No es ninguna novedad decir que los ladrones se aprovechan de las personas mayores para cometer robos. Este colectivo vulnerable, que muchas veces confía todavía en la inocencia y la bondad humana, se encuentra bajo el punto de mira de los delincuentes, que no tienen ningún tipo de vergüenza a la hora de asaltar a las víctimas, utilizando, incluso, mucha violencia. Una técnica que se ha convertido en habitual a la hora de robar a las personas mayores —y no tan mayores— es el llamado método de la siembra, en el que los ladrones, que acostumbran a actuar en grupo, distraen a la víctima mientras el otro roba sus objetos personales.

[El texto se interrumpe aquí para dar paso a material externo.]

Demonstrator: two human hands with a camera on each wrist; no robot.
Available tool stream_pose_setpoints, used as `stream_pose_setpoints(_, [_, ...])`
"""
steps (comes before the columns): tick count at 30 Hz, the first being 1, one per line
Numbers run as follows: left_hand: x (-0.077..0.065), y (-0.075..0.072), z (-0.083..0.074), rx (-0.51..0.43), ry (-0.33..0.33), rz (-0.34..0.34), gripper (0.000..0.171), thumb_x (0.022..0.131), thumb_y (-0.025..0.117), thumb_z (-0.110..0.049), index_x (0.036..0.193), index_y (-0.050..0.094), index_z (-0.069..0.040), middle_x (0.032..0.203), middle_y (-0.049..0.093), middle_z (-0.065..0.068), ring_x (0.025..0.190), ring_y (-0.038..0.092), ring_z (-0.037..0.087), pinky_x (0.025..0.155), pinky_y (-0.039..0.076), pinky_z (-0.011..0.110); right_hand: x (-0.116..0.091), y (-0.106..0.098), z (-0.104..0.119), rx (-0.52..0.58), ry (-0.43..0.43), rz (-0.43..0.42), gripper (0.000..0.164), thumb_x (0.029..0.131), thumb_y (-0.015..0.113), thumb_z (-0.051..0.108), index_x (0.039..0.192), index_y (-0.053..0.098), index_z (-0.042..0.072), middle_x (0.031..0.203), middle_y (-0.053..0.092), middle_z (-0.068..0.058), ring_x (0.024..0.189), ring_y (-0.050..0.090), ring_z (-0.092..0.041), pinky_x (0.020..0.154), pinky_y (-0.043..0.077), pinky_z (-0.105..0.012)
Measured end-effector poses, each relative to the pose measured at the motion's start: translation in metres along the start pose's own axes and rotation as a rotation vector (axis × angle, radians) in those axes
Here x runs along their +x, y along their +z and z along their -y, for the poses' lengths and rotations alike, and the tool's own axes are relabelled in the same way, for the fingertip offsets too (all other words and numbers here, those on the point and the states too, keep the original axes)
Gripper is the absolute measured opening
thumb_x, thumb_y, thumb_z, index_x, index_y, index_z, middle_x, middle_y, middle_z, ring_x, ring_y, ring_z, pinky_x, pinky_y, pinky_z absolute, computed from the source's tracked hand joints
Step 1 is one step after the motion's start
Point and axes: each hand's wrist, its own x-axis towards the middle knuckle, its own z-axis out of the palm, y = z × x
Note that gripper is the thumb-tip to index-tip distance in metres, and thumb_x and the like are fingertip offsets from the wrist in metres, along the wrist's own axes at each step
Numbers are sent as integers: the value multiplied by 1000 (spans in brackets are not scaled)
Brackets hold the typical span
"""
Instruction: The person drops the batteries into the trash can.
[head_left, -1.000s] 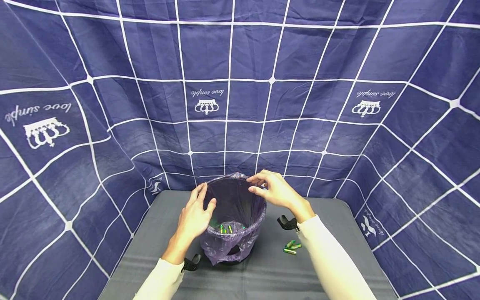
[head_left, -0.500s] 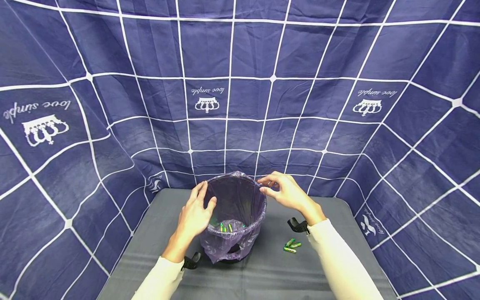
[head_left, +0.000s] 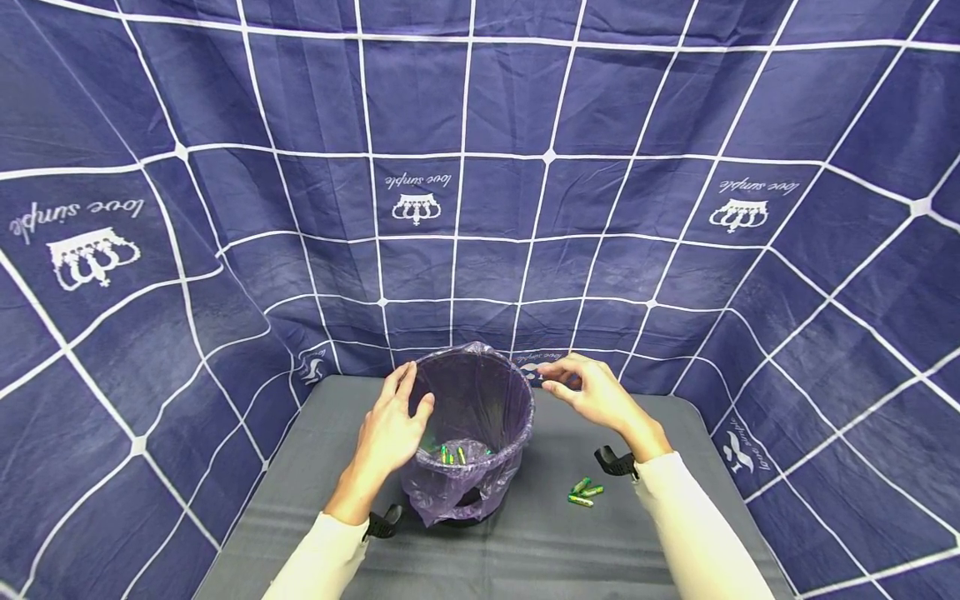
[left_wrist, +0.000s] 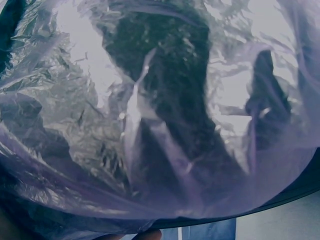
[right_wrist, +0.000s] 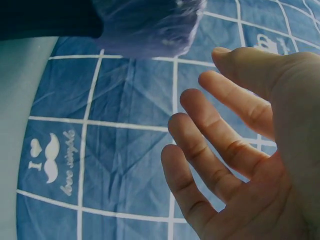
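A dark trash can [head_left: 455,523] lined with a translucent purple bag [head_left: 498,471] stands in the middle of the grey table in the head view. My left hand [head_left: 390,429] rests along its left rim with the fingers extended and the thumb apart, overlapping the opening. The bag [left_wrist: 165,165] fills most of the left wrist view, with fingertips at the bottom edge. My right hand [head_left: 596,396] is in the air to the right of the rim, fingers relaxed, with nothing in it; the right wrist view shows its bare palm. Several green batteries [head_left: 452,456] show inside the can.
A small group of green batteries [head_left: 585,492] lies on the grey table [head_left: 555,550] right of the can. Blue gridded cloth [head_left: 495,200] hangs close behind the can and along both sides of the table.
My right hand has moved away from the can's right rim, rightward and slightly down. The left hand has stayed at the left rim. The can and the batteries have not moved.
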Motion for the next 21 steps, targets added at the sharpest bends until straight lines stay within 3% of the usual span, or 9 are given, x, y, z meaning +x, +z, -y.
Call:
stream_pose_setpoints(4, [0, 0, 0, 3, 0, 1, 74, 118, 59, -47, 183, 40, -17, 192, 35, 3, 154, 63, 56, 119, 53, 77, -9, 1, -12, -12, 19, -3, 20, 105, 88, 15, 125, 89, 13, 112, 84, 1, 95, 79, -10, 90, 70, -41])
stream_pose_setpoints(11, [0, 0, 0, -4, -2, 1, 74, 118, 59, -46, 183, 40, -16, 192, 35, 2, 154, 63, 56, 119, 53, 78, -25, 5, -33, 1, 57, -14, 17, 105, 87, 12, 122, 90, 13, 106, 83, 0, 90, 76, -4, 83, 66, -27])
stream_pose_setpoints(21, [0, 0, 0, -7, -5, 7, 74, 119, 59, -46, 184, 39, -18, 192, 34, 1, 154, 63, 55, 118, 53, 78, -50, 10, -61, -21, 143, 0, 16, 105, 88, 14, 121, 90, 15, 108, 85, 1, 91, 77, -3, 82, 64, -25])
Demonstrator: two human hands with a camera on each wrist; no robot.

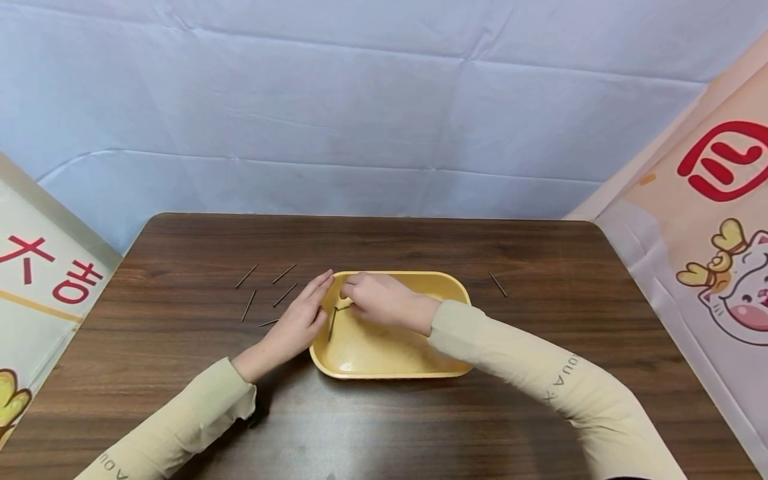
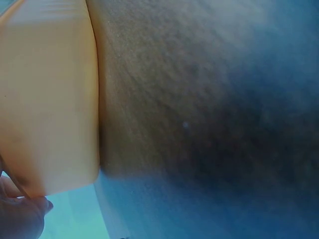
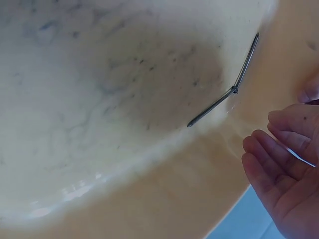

Persiguen a la mujer con el coche
Es el caso de una mujer de edad avanzada que ha sido víctima de un robo y que sus familiares han querido denunciar públicamente a través de las redes sociales. Los hechos tuvieron lugar en el núcleo urbano de la Garrofa, en Avinyonet del Penedès, este martes, 21 de julio, a las once de la mañana. Según explica la hija de la mujer en el perfil Circuli per la dreta, los ladrones vieron salir a la víctima de un restaurante y subir a un coche y la persiguieron hasta que aparcó.
El vehículo donde iban los delincuentes, tal como se puede ver en las imágenes, paró unos metros más atrás y, del interior, bajaron dos mujeres. El conductor, sin embargo, se quedó dentro, a la espera. Las ladronas se acercaron a la víctima de manera disimulada y, mientras una continuaba su marcha, la otra se acercó a la mujer mayor y empezó a hablarle.
Frustra el robo
Mientras una de las delincuentes distraía a la víctima, la otra se acercó al coche, se agachó y abrió la puerta del copiloto buscando el bolso. Como no lo encontró, continuó agachada y abrió la puerta posterior, cogiendo su botín. Por suerte, sin embargo, la mujer mayor pilló a la ladrona in fraganti y la detuvo. Forcejeó con ella y consiguió quedarse con su bolso.
Este asalto ha quedado en un susto para la víctima, que tuvo ojo y actuó rápidamente. Aun así, la familia de la mujer ha querido informar, a través de las redes sociales, para ayudar a otras personas a protegerse, especialmente a gente mayor. Es importante, pues, tener cuidado en las gasolineras, áreas de servicio o incluso los lugares donde aparcamos el coche y desconfiar de aquellas personas desconocidas que se acerquen, aunque parezcan simpáticas y que quieran hablar con nosotros con buenas intenciones.